Un instant plus tard, le comte de Chalys était installé devant la petite table ronde du curé, et félicitait Marianne sur la façon savante de son omelette. Quelques viandes froides, une bouteille de vieux vin et une savoureuse tasse de café complétèrent ce repas, pendant lequel Raoul, animé d'une fièvre secrète, déploya une verve enjouée et obligeante qui subjugua absolument le coeur de l'abbé Renaud, et qui finit même par évoquer sur le visage hérissé de Marianne le phénomène insensé d'un sourire. Le comte, de son côté, sentait croître sa sympathie pour le vieillard en lui entendant prononcer à tout moment le nom de Sibylle avec une prédilection enthousiaste; ce n'était pas non plus sans un vif intérêt qu'il découvrait sous la bonhomie rustique de son hôte des traits d'élévation et de dignité qui affirmaient sa parenté spirituelle avec mademoiselle de Férias.
— Monsieur le curé, dit-il en quittant la table, je crois que nous serons bons amis, nous deux, n'est-ce pas?
— Pour ma part, mon cher monsieur, la chose est déjà faite.
— Mais, monsieur le curé, je ne veux pas vous prendre en traître… je ne suis pas… très-dévôt!

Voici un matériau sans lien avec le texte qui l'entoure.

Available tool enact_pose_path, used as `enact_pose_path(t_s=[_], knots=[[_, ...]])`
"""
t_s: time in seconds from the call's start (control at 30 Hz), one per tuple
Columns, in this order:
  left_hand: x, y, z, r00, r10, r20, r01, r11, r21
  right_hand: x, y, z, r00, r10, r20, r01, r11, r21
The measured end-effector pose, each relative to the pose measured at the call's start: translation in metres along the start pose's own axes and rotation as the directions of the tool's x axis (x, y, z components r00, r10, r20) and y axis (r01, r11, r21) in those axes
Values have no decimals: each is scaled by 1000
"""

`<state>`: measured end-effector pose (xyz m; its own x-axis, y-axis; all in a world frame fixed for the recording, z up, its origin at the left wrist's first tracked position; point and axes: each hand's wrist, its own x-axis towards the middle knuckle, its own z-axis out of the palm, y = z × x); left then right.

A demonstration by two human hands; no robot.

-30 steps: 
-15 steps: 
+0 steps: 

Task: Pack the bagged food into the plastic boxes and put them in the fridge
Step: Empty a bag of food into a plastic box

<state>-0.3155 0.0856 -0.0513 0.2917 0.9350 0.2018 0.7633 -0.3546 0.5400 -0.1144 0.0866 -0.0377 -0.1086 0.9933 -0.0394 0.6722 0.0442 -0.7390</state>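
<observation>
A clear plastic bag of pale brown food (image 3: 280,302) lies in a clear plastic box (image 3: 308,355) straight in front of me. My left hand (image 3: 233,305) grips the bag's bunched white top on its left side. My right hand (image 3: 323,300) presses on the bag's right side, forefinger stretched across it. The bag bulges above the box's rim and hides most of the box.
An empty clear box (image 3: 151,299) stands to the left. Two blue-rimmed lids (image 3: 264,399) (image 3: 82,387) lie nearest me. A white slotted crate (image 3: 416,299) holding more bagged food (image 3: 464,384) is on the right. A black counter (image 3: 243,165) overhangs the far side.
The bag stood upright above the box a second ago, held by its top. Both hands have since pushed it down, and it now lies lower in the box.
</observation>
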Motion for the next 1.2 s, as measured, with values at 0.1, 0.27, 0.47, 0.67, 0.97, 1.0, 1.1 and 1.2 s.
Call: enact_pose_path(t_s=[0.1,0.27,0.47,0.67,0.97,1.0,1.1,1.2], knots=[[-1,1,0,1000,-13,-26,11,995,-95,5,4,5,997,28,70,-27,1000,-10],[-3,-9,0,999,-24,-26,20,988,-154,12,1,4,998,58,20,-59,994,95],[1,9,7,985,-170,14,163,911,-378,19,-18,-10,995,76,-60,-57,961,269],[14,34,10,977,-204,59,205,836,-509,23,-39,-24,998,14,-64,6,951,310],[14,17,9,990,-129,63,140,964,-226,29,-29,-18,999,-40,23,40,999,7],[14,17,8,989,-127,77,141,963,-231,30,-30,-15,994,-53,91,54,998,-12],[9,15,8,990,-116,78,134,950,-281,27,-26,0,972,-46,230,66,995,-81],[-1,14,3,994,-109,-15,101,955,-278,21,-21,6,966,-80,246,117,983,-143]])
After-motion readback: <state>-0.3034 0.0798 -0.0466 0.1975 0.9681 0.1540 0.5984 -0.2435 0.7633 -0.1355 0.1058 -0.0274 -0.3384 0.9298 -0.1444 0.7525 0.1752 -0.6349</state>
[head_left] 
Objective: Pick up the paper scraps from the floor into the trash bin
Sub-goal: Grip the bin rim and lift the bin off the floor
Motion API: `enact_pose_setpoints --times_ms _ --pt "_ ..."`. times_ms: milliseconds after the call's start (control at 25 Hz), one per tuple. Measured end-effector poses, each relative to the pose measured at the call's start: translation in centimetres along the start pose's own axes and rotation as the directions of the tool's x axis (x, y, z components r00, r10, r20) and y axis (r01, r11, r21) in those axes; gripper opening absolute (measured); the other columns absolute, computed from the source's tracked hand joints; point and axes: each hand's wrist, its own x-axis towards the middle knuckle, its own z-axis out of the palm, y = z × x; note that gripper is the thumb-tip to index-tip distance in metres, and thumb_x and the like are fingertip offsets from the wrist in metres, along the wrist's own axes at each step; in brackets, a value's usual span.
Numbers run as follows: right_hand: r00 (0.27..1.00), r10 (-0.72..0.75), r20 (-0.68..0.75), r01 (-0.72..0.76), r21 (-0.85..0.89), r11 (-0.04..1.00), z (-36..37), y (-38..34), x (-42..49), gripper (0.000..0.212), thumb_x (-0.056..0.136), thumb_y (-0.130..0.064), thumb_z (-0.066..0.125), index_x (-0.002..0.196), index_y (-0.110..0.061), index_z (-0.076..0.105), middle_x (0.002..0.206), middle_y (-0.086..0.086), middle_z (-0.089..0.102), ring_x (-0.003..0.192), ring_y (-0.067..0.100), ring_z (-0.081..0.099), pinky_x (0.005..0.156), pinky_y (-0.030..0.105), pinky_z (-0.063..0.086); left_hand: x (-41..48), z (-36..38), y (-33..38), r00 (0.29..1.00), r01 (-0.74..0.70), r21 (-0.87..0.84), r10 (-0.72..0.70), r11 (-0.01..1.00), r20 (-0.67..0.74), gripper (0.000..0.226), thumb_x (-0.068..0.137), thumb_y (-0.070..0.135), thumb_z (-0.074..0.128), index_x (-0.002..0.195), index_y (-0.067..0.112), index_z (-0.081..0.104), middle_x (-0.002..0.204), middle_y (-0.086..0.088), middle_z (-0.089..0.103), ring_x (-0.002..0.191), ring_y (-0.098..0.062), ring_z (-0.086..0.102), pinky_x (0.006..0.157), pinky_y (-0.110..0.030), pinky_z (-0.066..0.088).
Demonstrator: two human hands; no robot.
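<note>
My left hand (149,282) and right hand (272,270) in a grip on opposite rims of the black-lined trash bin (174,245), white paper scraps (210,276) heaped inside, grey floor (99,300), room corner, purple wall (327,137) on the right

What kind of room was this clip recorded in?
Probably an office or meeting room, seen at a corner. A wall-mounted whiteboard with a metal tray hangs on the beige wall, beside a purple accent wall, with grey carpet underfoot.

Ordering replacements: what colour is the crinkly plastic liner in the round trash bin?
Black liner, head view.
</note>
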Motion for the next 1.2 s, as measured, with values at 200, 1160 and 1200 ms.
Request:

— Eh bien, monsieur Lecomte, que voulez-vous? Saint Paul l'était encore moins que vous à votre âge!
— C'est vrai, monsieur le curé;… mais les temps sont différents… Enfin… me permettez-vous de fumer dans votre jardin, monsieur le curé?
— Dans mon jardin, dans votre chambre, dans la mienne… où vous voudrez!